Über seinen imperialen Traum, das Russland von der Pazifikküste Wladiwostoks bis nach Brest reichen soll, besteht kein Zweifel. Aber derzeit stellt sich die aussenpolitische Lage für Russland kompliziert dar. Da sind die Kämpfe in der Ostukraine, es gibt Probleme in Georgien und auch in Kirgistan. Aktuell kommt Bergkarabach als neuer Konfliktherd noch hinzu.
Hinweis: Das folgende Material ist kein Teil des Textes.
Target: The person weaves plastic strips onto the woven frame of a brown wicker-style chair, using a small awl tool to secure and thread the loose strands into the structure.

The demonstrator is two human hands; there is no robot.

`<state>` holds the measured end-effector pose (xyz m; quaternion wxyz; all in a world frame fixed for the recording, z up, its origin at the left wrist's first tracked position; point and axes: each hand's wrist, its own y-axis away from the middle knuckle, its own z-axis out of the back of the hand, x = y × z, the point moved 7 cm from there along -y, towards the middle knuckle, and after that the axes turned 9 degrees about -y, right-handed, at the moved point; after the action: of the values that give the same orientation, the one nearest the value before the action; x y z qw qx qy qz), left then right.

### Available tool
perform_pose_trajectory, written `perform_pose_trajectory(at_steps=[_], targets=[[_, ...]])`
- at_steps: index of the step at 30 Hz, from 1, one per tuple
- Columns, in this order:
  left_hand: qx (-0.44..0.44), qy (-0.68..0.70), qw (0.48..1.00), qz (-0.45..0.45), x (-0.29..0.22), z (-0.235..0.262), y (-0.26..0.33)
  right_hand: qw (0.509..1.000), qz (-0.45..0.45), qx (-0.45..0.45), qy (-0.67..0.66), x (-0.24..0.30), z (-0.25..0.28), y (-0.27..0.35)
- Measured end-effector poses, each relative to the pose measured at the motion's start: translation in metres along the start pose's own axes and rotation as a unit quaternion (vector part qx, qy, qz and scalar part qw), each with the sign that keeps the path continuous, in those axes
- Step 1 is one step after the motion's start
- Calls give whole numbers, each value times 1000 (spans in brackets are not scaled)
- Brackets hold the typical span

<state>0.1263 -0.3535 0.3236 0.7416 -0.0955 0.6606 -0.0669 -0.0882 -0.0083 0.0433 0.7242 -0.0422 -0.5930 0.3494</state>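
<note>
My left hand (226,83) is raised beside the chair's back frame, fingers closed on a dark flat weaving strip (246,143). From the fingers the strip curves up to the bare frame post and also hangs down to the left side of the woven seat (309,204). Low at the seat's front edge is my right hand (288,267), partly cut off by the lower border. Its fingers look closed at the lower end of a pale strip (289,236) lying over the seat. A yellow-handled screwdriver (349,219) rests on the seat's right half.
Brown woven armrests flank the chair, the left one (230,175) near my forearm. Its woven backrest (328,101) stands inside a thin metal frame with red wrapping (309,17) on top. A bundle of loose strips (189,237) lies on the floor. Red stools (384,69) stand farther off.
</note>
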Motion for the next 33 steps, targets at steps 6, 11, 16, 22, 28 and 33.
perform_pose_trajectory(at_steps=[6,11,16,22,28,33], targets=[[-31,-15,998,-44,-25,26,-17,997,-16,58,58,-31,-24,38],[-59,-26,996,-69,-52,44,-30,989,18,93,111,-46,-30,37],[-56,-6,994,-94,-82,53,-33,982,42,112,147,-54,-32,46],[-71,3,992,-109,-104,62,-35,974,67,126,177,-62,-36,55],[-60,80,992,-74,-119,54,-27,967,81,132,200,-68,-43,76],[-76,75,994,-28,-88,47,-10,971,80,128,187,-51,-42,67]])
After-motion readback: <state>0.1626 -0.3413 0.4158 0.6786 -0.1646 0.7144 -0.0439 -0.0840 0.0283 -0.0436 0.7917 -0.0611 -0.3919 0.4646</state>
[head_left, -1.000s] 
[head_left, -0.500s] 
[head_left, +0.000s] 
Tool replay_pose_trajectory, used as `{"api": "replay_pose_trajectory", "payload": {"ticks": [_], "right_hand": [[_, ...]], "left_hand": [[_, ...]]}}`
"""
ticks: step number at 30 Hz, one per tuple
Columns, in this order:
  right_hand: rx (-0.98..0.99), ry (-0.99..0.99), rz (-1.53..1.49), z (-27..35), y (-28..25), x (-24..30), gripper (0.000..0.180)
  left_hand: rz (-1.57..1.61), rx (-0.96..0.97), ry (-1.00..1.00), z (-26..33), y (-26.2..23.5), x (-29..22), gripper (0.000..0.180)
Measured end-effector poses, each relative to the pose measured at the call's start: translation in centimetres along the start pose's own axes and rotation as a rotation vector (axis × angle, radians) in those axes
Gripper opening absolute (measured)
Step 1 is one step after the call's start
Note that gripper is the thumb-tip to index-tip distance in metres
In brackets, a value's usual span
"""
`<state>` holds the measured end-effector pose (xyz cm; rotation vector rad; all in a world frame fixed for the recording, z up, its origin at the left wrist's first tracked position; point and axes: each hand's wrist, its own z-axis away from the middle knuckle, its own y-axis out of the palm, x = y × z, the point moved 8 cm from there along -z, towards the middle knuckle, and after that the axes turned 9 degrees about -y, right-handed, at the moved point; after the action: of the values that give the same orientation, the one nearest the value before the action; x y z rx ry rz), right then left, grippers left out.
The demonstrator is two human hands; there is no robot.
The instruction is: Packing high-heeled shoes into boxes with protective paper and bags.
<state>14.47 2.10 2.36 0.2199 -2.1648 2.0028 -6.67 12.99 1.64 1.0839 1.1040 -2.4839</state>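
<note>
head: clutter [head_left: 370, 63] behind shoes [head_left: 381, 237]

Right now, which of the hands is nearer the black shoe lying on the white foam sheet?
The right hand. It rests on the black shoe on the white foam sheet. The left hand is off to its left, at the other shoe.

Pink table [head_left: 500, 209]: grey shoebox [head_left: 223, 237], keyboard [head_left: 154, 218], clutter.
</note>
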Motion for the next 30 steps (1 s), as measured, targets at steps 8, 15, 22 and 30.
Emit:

Das bindet Russlands Kräfte und erklärt vielleicht auch die abwartende Haltung gegenüber Weissrussland.
Antirussische Töne wie in der Ukraine mischen sich trotz des machtvollen Strippenziehers Putin nicht in den Protest.
Man folgt dem Sprichwort: Man soll den Teufel nicht beim Namen nennen. Sprich: Die Demokratiebewegung will in dieser gefährlichen Situation nicht provozieren. Diese Strategie hat die belarussische Gesellschaft bereits bei den Wahlen 2015 verfolgt. Kurz nachdem die Russen in der Krim einmarschiert waren und im ostukrainischen Donbass mit kriegerischen Handlungen begannen, sagten sie sich: Wir wählen lieber noch einmal Lukaschenko. Sonst könnten die Russen bei uns einmarschieren.
Und wer wird am Ende obsiegen: die Demokratiebewegung oder die Diktatur?
Meine Frau, eine Weissrussin, und ich haben optimistische und pessimistische Stunden. In den dunkelsten Momenten gibt uns das eine Hoffnung: Nun hat sich in Weissrussland eine Zivilgesellschaft geformt, die nicht mehr verschwinden wird. Ganz entscheidend dabei ist, dass sich dieser zivile Protest von unten herausbildete und nicht von oben gesteuert wurde. Diese Netzwerke werden immer wieder von Neuem den Impuls geben, die Demokratie auf die Agenda von Belarus zu setzen.